Extracted data entries ▸
--------------------

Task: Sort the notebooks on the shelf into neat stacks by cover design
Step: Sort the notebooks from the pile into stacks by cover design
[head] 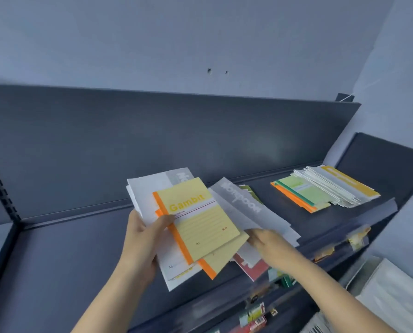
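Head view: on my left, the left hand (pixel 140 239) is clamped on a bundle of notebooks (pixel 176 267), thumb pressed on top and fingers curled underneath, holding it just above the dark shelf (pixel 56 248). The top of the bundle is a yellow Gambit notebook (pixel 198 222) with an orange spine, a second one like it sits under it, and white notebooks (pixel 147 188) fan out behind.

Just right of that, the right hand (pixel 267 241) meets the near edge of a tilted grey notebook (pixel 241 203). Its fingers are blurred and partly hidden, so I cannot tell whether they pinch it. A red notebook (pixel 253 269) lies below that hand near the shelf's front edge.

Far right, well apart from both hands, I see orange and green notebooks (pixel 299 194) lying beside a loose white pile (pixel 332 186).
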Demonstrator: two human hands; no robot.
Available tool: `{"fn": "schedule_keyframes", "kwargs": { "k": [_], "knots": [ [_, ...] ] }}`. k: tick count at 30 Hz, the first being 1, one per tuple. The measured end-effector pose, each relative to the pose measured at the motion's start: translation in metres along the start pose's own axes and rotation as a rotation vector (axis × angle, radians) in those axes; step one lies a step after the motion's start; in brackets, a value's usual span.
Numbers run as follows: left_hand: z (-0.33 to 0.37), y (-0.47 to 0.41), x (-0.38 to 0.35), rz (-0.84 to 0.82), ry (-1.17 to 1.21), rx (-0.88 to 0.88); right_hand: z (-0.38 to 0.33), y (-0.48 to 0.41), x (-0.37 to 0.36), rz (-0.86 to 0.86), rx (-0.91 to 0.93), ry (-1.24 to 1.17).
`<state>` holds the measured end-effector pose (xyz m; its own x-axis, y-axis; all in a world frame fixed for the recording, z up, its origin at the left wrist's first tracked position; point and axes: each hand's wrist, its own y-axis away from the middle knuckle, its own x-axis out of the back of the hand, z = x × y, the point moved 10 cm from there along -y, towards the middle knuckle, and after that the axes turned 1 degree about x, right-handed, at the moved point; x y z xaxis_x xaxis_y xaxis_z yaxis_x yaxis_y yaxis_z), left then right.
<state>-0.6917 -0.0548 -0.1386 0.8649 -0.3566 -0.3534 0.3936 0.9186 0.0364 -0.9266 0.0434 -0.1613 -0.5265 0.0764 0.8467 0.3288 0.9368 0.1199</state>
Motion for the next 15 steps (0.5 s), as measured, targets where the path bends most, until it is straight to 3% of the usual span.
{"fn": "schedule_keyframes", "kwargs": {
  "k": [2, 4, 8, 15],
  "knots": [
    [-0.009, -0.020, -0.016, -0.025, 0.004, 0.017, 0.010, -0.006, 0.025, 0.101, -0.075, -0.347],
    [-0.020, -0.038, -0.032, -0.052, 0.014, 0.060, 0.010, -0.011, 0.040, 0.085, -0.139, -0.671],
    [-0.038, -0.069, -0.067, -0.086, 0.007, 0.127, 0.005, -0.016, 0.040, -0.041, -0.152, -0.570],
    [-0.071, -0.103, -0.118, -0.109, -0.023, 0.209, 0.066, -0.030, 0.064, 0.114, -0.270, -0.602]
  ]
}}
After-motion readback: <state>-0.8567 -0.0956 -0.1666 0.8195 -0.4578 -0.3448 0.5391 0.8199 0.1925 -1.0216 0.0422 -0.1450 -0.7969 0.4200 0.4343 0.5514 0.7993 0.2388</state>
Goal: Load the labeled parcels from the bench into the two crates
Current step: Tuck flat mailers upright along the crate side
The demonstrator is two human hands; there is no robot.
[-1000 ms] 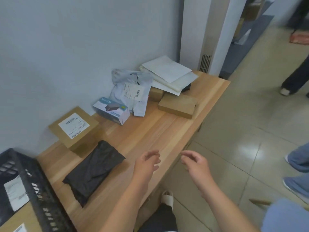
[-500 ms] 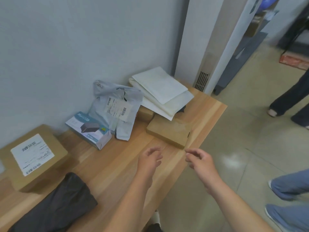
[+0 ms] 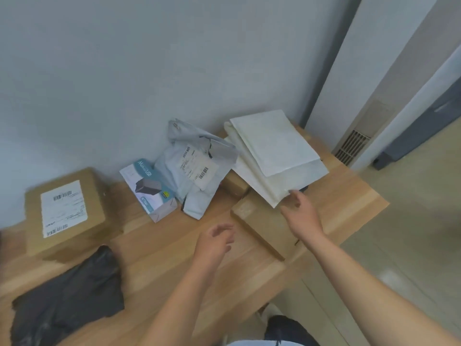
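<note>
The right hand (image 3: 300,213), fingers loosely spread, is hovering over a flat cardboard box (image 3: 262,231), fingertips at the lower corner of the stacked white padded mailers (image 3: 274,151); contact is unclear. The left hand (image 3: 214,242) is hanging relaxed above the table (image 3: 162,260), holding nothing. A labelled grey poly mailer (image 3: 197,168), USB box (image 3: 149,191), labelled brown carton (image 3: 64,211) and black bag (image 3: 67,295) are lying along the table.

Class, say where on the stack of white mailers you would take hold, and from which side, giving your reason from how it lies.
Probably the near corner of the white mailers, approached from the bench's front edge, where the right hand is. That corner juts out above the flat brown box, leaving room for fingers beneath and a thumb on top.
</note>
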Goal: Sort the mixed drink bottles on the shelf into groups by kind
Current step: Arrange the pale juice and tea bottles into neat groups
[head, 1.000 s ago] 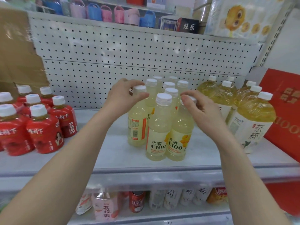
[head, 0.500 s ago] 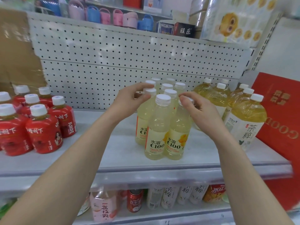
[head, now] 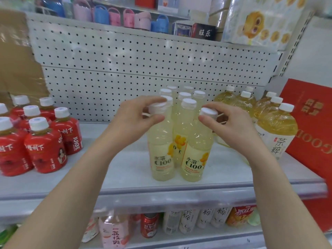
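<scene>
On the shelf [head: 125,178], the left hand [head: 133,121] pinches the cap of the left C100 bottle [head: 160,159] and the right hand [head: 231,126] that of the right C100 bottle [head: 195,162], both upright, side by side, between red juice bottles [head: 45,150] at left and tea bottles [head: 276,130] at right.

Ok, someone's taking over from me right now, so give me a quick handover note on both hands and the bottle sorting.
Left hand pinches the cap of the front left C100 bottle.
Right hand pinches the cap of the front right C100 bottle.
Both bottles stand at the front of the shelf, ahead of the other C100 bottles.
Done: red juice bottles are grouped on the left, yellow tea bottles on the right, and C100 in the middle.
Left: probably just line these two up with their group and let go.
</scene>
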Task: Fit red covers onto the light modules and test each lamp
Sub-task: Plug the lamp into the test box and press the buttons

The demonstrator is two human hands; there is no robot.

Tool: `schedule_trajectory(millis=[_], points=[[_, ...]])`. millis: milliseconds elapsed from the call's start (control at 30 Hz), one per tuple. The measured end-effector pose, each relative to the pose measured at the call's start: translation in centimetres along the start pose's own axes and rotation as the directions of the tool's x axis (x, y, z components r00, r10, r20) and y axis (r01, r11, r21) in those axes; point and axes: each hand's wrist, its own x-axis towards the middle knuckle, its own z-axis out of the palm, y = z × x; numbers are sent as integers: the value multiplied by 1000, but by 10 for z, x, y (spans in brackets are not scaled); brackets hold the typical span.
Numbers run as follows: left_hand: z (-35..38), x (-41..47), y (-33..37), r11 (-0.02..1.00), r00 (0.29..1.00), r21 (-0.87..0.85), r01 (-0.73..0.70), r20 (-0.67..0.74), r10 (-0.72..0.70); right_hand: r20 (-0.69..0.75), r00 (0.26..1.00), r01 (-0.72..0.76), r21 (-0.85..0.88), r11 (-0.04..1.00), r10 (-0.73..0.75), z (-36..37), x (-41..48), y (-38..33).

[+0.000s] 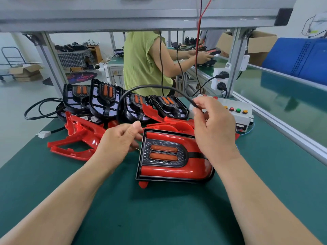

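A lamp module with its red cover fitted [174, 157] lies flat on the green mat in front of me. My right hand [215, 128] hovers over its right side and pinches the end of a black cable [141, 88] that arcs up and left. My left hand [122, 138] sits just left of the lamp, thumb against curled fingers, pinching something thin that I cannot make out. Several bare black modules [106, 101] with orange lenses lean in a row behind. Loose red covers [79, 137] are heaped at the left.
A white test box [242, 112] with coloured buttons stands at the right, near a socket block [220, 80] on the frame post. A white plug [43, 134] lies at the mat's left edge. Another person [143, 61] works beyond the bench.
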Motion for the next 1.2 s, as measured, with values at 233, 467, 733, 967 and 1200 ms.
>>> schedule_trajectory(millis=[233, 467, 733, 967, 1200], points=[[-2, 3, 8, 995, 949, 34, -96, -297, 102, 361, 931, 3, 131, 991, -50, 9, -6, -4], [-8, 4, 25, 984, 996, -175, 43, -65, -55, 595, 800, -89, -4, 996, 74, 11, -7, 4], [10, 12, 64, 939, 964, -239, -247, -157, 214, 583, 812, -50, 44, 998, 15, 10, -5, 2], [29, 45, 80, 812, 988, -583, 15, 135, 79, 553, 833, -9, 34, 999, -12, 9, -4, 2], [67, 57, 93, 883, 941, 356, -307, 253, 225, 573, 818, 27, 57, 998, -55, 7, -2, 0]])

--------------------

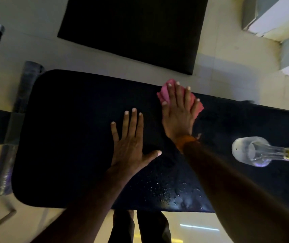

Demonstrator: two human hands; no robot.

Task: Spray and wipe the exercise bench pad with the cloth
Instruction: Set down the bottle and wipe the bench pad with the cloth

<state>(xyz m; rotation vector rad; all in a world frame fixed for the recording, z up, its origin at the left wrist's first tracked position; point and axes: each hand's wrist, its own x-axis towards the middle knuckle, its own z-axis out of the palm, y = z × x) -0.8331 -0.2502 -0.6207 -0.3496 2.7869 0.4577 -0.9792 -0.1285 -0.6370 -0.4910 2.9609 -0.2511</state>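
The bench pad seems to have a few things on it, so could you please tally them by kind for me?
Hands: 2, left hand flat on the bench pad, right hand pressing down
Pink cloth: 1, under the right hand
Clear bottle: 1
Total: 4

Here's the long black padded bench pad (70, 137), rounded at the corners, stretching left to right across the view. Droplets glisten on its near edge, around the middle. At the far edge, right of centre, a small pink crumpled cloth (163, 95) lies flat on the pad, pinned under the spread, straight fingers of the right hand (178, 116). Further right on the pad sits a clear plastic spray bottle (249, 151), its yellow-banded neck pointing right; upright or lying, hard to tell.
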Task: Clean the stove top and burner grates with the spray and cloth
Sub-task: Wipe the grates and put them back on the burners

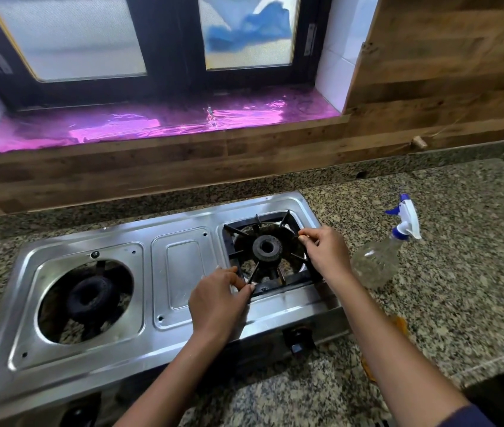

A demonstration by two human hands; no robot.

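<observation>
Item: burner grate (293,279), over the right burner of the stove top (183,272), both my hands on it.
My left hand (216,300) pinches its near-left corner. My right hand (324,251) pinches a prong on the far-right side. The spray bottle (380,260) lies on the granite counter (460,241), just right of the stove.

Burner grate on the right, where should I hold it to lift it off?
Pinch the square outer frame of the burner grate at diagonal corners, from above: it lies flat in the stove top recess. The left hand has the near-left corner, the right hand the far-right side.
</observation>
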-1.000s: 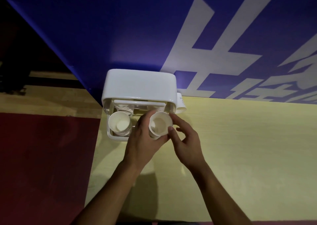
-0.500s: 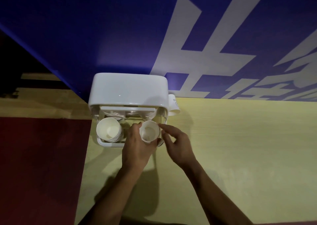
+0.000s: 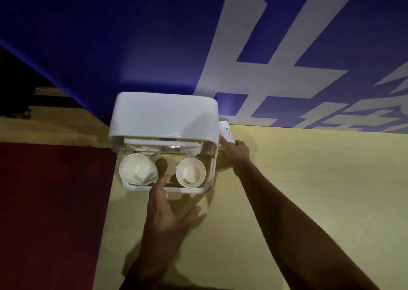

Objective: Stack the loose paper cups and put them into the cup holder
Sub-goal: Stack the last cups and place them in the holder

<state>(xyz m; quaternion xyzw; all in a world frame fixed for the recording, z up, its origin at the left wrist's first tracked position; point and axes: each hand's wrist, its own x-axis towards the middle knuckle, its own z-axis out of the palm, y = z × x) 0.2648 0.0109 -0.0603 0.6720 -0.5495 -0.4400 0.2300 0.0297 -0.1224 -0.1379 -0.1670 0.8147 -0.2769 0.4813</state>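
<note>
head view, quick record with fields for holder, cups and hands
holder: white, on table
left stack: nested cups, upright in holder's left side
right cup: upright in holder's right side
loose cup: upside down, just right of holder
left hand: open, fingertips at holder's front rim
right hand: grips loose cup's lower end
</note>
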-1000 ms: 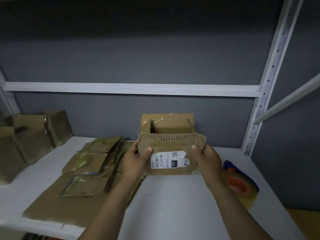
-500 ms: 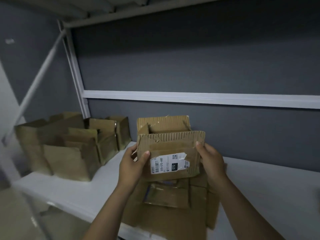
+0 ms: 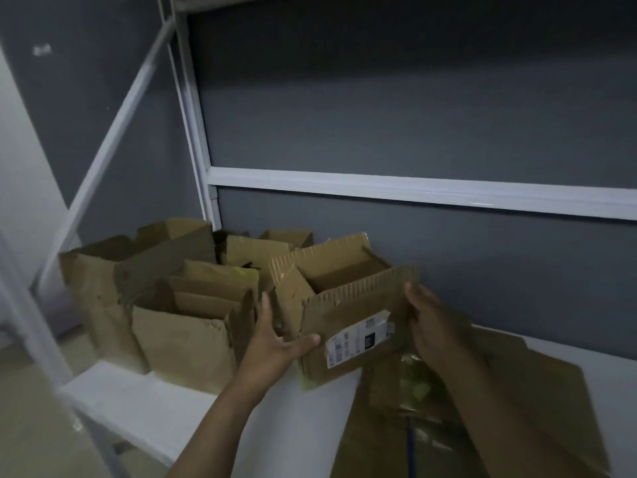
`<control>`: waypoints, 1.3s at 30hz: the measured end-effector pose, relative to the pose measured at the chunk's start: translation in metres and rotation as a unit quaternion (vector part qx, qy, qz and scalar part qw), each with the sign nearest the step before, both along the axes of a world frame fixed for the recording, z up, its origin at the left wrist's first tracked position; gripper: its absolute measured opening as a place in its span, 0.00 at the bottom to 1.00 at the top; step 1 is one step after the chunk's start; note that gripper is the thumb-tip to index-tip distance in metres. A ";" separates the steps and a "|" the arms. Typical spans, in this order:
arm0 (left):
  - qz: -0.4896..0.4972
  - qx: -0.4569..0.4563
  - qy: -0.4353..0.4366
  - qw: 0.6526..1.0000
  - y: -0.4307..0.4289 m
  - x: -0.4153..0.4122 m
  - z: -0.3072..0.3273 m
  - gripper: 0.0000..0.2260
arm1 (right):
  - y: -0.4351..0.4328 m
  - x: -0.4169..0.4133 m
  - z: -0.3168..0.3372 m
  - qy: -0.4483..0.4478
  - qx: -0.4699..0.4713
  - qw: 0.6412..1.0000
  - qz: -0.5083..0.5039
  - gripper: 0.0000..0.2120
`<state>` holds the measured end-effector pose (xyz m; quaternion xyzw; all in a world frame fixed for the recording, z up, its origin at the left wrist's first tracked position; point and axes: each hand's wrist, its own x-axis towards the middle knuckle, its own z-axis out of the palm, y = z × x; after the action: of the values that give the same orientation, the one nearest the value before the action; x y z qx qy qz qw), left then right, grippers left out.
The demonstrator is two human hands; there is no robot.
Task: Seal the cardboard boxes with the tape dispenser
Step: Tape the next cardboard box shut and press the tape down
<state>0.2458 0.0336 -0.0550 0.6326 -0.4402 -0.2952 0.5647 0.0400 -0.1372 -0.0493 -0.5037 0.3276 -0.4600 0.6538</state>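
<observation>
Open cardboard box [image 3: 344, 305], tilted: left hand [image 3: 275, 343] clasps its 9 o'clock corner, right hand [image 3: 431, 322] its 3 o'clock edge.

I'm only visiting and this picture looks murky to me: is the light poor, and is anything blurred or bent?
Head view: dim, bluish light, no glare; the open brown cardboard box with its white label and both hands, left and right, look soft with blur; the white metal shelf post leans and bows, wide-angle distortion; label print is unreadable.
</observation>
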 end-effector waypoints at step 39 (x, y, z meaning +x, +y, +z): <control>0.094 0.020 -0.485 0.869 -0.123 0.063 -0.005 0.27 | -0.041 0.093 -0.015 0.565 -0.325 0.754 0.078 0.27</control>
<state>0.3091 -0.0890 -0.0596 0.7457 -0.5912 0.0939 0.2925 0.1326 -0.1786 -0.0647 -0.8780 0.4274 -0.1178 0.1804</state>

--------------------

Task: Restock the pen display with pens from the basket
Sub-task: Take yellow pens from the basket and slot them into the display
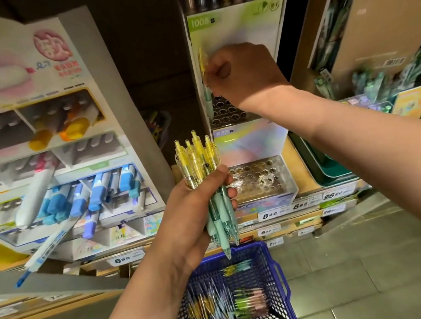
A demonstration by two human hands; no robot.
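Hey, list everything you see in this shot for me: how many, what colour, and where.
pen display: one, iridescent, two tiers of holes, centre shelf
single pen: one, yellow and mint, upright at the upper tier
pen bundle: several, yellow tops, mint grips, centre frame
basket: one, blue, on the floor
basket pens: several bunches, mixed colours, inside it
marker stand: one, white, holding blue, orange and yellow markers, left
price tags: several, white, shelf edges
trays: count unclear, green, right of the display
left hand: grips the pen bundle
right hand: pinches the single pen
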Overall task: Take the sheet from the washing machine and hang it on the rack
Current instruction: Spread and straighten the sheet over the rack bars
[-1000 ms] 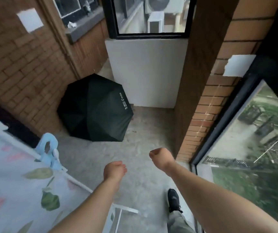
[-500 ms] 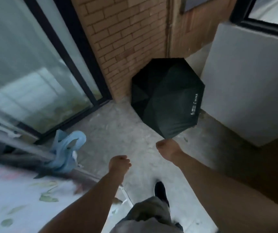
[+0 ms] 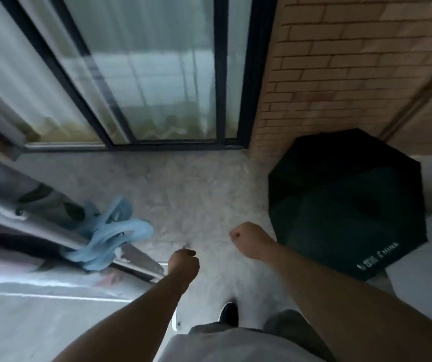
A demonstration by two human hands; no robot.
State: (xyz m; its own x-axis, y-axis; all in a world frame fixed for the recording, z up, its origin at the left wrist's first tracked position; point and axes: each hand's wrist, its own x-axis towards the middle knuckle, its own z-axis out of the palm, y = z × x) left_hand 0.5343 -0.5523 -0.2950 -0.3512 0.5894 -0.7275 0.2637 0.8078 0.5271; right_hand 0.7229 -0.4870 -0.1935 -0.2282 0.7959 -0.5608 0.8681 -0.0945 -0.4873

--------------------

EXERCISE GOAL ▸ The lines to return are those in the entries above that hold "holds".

EXPECTED ANSWER ▸
`<state>` holds the measured end-effector pose (xyz m; its own x-axis, y-axis; all in a world frame fixed for the recording, z up, its origin at the left wrist's first tracked position; point and axes: each hand's wrist, its own y-axis away from the middle knuckle, its own x-axis out of the back of the hand, z = x × y, the point moved 10 cm from there along -y, towards the middle knuckle, and after that the axes turned 1 degree about x, right-handed, at the moved point; x y z xaxis_x xaxis_y xaxis_z yaxis_x yaxis_y yaxis_z), left then right.
`<state>` holds the measured end-effector pose (xyz m; quaternion xyzw; all in a world frame fixed for the recording, z up, its origin at the left wrist's first tracked position; point and axes: each hand's wrist, its own x-axis towards the middle knuckle, its own z-axis out of the palm, y = z × x; after the action: of the values that give the same orientation, the one nearest the value before the action; x y z qx qy qz qw), left then right, grippers left out.

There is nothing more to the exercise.